This vCenter server was just upgraded to 5.1 update 1. I'm going through hosts and bringing firmware up to date, then upgrading them from various versions of 5.0 to 5.1u1.
vCenter 5.1u1 seems to have an interesting new behavior: it's removing hosts from maintenance mode when they reconnect after being disconnected -- but very inconsistently, I've seen it maybe 4 or 5 times on ~25-30 host reboots. I've only seen it happen on 5.0 hosts that have not yet been upgraded to 5.1.
In the image, I placed the host in maint mode and rebooted it into the HP SPP DVD's automatic update mode. After its usual ~40 minute update process, the host came back online.. and 7 seconds before even logging that the host had reconnected, vCenter had sent the host a task to exit maintenance mode.

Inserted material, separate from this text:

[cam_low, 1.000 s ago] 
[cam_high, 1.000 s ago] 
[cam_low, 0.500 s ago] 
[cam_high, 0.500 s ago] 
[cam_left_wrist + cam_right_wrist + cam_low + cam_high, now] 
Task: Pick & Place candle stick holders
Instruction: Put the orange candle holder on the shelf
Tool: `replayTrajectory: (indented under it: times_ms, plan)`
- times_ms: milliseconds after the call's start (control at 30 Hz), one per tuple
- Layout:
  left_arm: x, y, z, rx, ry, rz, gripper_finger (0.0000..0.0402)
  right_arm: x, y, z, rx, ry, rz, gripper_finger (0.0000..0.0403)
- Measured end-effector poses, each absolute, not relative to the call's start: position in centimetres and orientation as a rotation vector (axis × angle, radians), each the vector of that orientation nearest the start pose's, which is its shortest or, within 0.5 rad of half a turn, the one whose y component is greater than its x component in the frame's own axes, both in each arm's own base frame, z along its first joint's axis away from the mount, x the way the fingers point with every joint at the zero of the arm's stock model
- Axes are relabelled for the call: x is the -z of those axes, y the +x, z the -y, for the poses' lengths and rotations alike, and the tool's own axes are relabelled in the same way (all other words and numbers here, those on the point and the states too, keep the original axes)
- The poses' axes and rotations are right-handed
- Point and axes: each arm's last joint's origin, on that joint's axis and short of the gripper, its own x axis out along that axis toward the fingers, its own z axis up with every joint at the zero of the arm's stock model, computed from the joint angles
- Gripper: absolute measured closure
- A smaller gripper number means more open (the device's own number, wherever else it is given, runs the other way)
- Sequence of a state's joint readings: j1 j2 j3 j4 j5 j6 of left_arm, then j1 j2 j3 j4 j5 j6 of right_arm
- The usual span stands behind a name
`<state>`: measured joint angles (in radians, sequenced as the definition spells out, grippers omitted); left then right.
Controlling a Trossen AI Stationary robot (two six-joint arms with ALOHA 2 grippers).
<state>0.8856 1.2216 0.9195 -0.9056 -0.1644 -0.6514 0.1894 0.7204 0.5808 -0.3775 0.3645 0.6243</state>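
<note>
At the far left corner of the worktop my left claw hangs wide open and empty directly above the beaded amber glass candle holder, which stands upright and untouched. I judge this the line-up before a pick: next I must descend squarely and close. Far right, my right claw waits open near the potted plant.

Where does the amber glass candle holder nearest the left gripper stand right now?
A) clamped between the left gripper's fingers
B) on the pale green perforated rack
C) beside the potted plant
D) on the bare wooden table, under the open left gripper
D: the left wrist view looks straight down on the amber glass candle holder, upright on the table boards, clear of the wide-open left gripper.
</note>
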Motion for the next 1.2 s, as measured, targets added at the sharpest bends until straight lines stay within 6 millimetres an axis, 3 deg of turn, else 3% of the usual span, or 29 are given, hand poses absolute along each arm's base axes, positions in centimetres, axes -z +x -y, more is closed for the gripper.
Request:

In my understanding, the only time vCenter should drop a host out of maintenance mode is when vCenter put it into maintenance mode itself (such as a VUM upgrade task).
Why would this vCenter be unilaterally exiting a host from user-initiated maintenance mode?
Edit, additional info:
I ran the firmware upgrades on 5 more hosts, all at the same time. Two of them exited maint mode after reconnecting, three did not. The common factor of those exiting maint mode seems to be how long they were offline; the two that took a few tries to boot to the virtual media are the two that got knocked out of maint mode.
- esx31 (image above): 45 minutes unresponsive
- esx19 (exited maint): 87 minutes unresponsive
- esx24 (stayed in maint): 32 minutes unresponsive
- esx29 (stayed in maint): 39 minutes unresponsive
- esx32 (stayed in maint): 30 minutes unresponsive
- esx34 (exited maint): 70 minutes unresponsive
Edit: The disconnect time idea seems to have been a red herring, as it's not happening consistently.
Additionally, in the vpxd.log
the exit maint mode task initiation seems to always immediately follow this vim.EnvironmentBrowser.queryProvisioningPolicy
SOAP call. Here's the lines, slightly trimmed for clarity:
15:27:49.535 [info 'vpxdvpxdVmomi'] [ClientAdapterBase::InvokeOnSoap] Invoke done (esx31, vim.EnvironmentBrowser.queryProvisioningPolicy)
15:27:49.560 [info 'commonvpxLro'] [VpxLRO] -- BEGIN task -- esx31 -- HostSystem.exitMaintenanceMode --
Note that on the nodes that don't get the exit task, the vim.EnvironmentBrowser.queryProvisioningPolicy
event still occurs. I'm not seeing any other differences in events before or after this in the reconnect process, aside from the extra events caused by exiting maintenance mode.
Given the log's mention of provisioning policies, looking for autodeploy-related maintenance mode issues turns up complaints about similar behavior (though I'm not using autodeploy at all).
I've seen this happen with ESXi 4.1 hosts after a patch accidentally wacked the /tmp/scratch folder. You might want to check if that directory still exists on the hosts that exited maintenance mode automatically.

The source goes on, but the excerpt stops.